**GIVEN MATERIAL**
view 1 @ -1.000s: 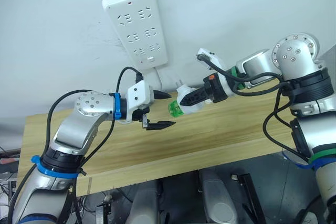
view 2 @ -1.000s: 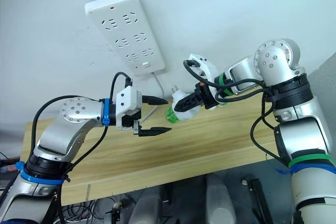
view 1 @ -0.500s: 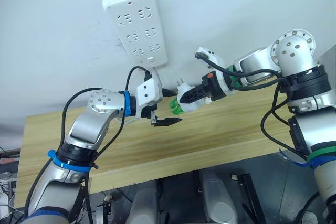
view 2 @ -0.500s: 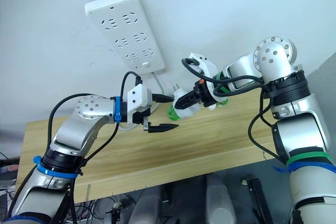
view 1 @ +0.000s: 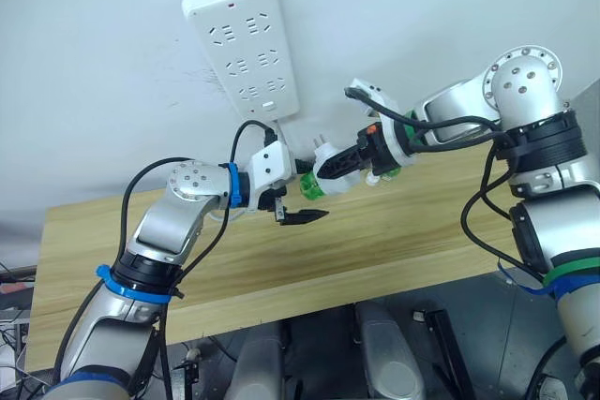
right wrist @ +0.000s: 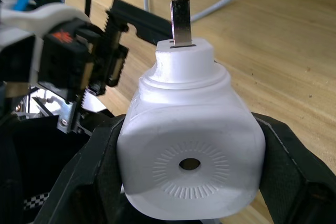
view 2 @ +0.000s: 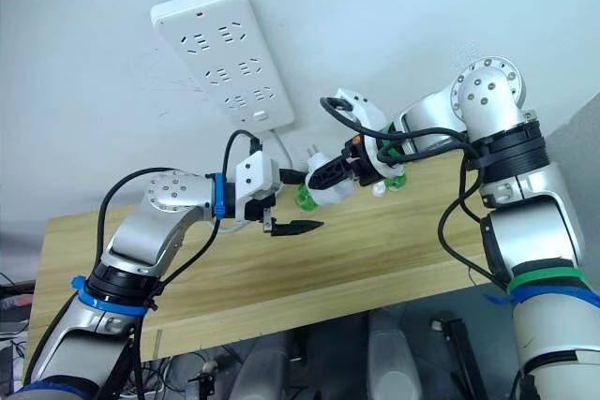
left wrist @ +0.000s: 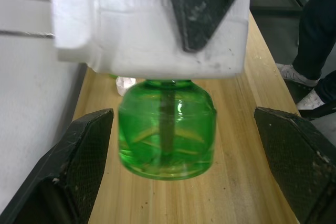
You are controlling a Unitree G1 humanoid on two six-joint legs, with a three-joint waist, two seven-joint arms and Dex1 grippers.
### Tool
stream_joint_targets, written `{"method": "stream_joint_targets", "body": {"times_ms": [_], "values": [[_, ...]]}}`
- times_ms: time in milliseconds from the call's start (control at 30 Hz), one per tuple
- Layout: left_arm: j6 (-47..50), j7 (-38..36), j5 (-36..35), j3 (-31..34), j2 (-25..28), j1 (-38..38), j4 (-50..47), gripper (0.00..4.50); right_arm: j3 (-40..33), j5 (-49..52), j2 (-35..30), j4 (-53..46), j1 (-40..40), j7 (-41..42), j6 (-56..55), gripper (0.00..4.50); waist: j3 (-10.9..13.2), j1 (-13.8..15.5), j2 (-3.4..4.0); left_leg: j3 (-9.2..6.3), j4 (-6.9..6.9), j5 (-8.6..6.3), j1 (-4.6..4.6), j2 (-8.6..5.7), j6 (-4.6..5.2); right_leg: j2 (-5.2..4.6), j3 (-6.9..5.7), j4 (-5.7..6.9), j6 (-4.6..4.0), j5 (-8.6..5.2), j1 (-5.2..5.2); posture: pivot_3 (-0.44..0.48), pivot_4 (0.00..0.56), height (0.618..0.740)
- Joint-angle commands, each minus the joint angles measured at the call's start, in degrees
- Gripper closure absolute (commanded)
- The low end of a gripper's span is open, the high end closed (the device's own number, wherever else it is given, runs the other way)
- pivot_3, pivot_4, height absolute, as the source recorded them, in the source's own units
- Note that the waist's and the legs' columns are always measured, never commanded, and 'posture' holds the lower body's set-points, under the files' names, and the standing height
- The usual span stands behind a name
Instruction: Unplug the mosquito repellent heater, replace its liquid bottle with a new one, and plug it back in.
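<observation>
My right gripper (view 1: 343, 162) is shut on the mosquito repellent heater (right wrist: 191, 150), a rounded white unit with a round vent hole, and holds it above the table. A metal prong (right wrist: 180, 22) sticks out of its far end. A green liquid bottle (left wrist: 167, 127) hangs from the heater's underside. My left gripper (view 1: 304, 193) is open, and its two black fingers (left wrist: 73, 166) stand on either side of the bottle. Each side shows a gap between finger and bottle.
A long white power strip (view 1: 246, 44) hangs on the wall above, its cable running down behind the arms. The wooden table (view 1: 394, 241) lies below. A green thing with a white cap (view 2: 386, 183) stands at the table's back. A person's legs (left wrist: 315, 35) are beyond the table's end.
My left gripper has moved right and up to the bottle, so its open fingers now flank it. My right gripper has carried the heater slightly left and up.
</observation>
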Motion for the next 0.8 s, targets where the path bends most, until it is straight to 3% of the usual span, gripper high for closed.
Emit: {"method": "stream_joint_targets", "body": {"times_ms": [33,133,233,333,733,800], "values": [[-0.6,-0.1,0.3,-0.2,-0.1,-0.7,-0.9,0.01,-2.0,2.0,0.0,-0.4,-1.6,-0.5,0.5,1.51,0.0,0.0,0.0,0.0,0.0,0.0,0.0,0.0,0.0,0.0,0.0,0.0,0.0,0.0,0.0,-0.254,0.331,0.734],[-0.3,-0.1,0.2,0.0,-0.3,-0.9,-0.8,0.6,-2.0,2.5,0.0,-0.3,-1.5,-0.9,0.5,1.51,0.0,0.0,0.0,0.0,0.0,0.0,0.0,0.0,0.0,0.0,0.0,0.0,0.0,0.0,0.0,-0.253,0.331,0.734],[0.4,-0.1,-0.1,0.1,-0.4,-1.1,-0.8,1.59,-1.9,3.3,-0.1,-0.5,-1.4,-1.4,0.5,1.51,0.0,0.0,0.0,0.0,0.02,0.0,0.0,0.0,0.01,0.0,0.0,0.03,0.0,0.0,0.0,-0.251,0.333,0.734],[0.6,-0.3,-0.1,0.0,-0.3,-1.2,-0.8,2.28,-1.6,4.2,-0.2,-0.6,-1.1,-1.7,0.5,1.51,0.0,0.0,0.0,0.0,0.01,0.0,0.0,0.0,0.0,0.0,0.0,0.03,0.0,0.0,0.0,-0.251,0.333,0.734],[0.4,-0.8,0.1,-0.2,-0.3,-1.6,-1.2,2.29,-1.7,5.7,-0.2,-1.0,-1.0,-2.9,0.5,1.51,0.0,0.0,0.0,0.0,0.02,0.0,0.0,0.0,0.0,0.0,0.0,0.05,0.0,0.0,0.0,-0.251,0.33,0.734],[0.1,-0.8,0.3,-0.3,-0.2,-1.4,-1.4,2.29,-1.7,5.6,-0.3,-1.5,-0.8,-2.7,0.5,0.78,0.0,0.0,0.0,0.0,0.02,0.0,0.0,0.0,0.0,0.0,0.0,0.05,0.0,0.0,0.0,-0.251,0.33,0.734]]}}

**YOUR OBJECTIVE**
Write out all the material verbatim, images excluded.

**RESPONSE**
view 1 @ -1.000s: 
view 2 @ -1.000s: 
view 1 @ -0.500s: 
view 2 @ -0.500s: 
view 1 @ +0.000s: 
right wrist @ +0.000s: 
view 2 @ +0.000s: 
left wrist @ +0.000s: 
You are controlling a Unitree G1 humanoid on two six-joint legs, with a three-joint waist, two seven-joint arms and Dex1 grippers.
### Tool
stream_joint_targets, written `{"method": "stream_joint_targets", "body": {"times_ms": [_], "values": [[_, ...]]}}`
- times_ms: time in milliseconds from the call's start (control at 30 Hz), one per tuple
- Layout: left_arm: j6 (-47..50), j7 (-38..36), j5 (-36..35), j3 (-31..34), j2 (-25..28), j1 (-38..38), j4 (-50..47), gripper (0.00..4.50); right_arm: j3 (-40..33), j5 (-49..52), j2 (-35..30), j4 (-53..46), j1 (-40..40), j7 (-41..42), j6 (-56..55), gripper (0.00..4.50); waist: j3 (-10.9..13.2), j1 (-13.8..15.5), j2 (-3.4..4.0); left_leg: j3 (-9.2..6.3), j4 (-6.9..6.9), j5 (-8.6..6.3), j1 (-4.6..4.6), j2 (-8.6..5.7), j6 (-4.6..5.2); right_leg: j2 (-5.2..4.6), j3 (-6.9..5.7), j4 (-5.7..6.9), j6 (-4.6..4.0), j5 (-8.6..5.2), j1 (-5.2..5.2); posture: pivot_3 (-0.44..0.48), pivot_4 (0.00..0.56), height (0.618..0.740)
- Joint-angle commands, each minus the joint angles measured at the call's start, in degrees
- Gripper closure absolute (commanded)
- The low end of a gripper's span is open, the high end closed (the device's own number, wherever else it is given, runs the other way)
- pivot_3, pivot_4, height absolute, as the source recorded them, in the source's own units
- Note that the waist's and the legs' columns are always measured, never commanded, and 'posture' holds the lower body's set-points, under the files' names, and the standing height
- The usual span stands behind a name
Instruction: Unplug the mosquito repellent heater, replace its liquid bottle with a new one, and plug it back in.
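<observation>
My right gripper (view 1: 343, 162) is shut on the mosquito repellent heater (right wrist: 191, 150), a rounded white unit with a round vent hole, and holds it above the table. A metal prong (right wrist: 180, 22) sticks out of its far end. A green liquid bottle (left wrist: 167, 127) hangs from the heater's underside. My left gripper (view 1: 304, 193) is open, and its two black fingers (left wrist: 73, 166) stand on either side of the bottle. Each side shows a gap between finger and bottle.
A long white power strip (view 1: 246, 44) hangs on the wall above, its cable running down behind the arms. The wooden table (view 1: 394, 241) lies below. A green thing with a white cap (view 2: 386, 183) stands at the table's back. A person's legs (left wrist: 315, 35) are beyond the table's end.
My left gripper has moved right and up to the bottle, so its open fingers now flank it. My right gripper has carried the heater slightly left and up.
</observation>
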Motion for the next 0.8 s, targets where the path bends most, until it is straight to 3% of the usual span, gripper high for closed.
Emit: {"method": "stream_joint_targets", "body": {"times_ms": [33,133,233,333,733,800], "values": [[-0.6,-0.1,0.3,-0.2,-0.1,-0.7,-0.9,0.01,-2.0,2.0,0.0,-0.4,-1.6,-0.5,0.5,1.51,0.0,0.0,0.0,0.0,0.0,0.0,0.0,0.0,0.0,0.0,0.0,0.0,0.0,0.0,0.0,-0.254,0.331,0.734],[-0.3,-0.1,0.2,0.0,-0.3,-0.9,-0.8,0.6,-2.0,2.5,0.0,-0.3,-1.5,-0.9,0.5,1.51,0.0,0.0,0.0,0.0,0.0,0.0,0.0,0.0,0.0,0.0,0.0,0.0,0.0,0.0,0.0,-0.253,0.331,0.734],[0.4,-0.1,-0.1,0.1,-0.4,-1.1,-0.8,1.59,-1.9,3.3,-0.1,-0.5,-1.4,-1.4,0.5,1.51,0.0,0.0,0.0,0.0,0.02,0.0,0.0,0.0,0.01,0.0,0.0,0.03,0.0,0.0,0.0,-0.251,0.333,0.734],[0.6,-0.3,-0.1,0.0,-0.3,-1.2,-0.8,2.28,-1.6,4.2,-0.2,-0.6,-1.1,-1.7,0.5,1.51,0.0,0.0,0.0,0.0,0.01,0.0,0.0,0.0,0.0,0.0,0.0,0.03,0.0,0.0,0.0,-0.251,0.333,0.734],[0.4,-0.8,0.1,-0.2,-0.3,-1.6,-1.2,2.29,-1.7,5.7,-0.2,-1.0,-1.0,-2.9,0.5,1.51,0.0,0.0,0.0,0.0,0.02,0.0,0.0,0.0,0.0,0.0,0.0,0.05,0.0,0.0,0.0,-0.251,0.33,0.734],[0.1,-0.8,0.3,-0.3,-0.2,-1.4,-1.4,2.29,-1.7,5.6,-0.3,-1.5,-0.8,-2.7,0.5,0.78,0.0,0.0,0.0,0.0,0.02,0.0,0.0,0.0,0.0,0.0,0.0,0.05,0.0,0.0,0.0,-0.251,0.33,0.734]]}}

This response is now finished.